**How to complete this task**.
At the line containing "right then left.", begin retyping, and stop after the last line of the data; add nothing.

**Information shown**.
========================================================================
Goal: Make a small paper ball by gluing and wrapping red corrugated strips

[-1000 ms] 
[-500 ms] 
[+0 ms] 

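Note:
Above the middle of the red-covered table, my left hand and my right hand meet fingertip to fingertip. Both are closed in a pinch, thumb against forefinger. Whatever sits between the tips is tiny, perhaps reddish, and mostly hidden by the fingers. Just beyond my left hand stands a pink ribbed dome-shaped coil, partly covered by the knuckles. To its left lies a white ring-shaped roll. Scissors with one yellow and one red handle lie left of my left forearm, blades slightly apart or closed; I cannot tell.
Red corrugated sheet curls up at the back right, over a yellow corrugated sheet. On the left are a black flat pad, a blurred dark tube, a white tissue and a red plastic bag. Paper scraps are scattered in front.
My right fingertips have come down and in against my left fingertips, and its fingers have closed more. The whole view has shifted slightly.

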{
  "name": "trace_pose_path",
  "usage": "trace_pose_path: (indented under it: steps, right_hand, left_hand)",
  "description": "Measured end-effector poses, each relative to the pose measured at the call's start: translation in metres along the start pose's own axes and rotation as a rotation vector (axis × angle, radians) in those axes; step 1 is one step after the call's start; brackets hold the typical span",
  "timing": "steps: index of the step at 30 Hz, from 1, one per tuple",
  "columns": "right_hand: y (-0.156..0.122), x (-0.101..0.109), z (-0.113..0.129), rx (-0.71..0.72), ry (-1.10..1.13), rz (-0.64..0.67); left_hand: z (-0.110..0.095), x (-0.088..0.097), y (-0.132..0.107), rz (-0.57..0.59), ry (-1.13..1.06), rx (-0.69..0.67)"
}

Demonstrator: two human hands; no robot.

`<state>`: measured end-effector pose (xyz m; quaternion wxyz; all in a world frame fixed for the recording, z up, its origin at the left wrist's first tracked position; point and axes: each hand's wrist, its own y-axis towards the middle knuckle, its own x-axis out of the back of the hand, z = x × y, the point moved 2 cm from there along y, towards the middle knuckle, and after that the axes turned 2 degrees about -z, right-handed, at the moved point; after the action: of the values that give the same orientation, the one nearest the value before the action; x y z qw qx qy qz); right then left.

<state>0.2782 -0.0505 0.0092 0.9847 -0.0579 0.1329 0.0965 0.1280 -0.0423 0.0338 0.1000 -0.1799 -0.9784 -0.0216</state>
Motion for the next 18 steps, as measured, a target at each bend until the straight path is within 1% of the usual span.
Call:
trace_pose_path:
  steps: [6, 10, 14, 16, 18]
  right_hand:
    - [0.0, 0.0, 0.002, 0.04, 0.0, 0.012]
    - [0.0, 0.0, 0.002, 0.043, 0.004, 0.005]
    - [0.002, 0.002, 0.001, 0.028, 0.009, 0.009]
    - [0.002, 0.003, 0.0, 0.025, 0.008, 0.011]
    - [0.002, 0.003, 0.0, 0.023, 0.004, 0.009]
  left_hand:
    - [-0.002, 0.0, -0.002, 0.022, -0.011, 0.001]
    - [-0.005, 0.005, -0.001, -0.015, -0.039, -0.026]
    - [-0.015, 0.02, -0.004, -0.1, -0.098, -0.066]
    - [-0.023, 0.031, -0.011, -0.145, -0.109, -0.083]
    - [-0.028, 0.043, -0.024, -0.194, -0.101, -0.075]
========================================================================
**Problem solution**.
`<state>`: measured end-effector pose (xyz m; quaternion wxyz; all in a world frame fixed for the recording, z up, its origin at the left wrist's first tracked position; point and axes: each hand's wrist, its own y-axis towards the middle knuckle, its own x-axis out of the back of the hand, z = x × y, the point moved 2 cm from there along y, towards the middle knuckle, and after that the axes turned 2 degrees about -z, right-handed, at the moved point; after the action: of the values that give the same orientation, the one nearest the value before the action; x y z qw qx qy qz); right then left.

<state>0.2782 -0.0505 0.0092 0.9847 -0.0579 0.1329 0.0965 0.1280 -0.0423 0.0338 0.1000 -0.1799 -0.9784 -0.0216</state>
Motion for the next 18 steps, as measured, a target at each bend until the straight path is within 1% of the usual span.
Call:
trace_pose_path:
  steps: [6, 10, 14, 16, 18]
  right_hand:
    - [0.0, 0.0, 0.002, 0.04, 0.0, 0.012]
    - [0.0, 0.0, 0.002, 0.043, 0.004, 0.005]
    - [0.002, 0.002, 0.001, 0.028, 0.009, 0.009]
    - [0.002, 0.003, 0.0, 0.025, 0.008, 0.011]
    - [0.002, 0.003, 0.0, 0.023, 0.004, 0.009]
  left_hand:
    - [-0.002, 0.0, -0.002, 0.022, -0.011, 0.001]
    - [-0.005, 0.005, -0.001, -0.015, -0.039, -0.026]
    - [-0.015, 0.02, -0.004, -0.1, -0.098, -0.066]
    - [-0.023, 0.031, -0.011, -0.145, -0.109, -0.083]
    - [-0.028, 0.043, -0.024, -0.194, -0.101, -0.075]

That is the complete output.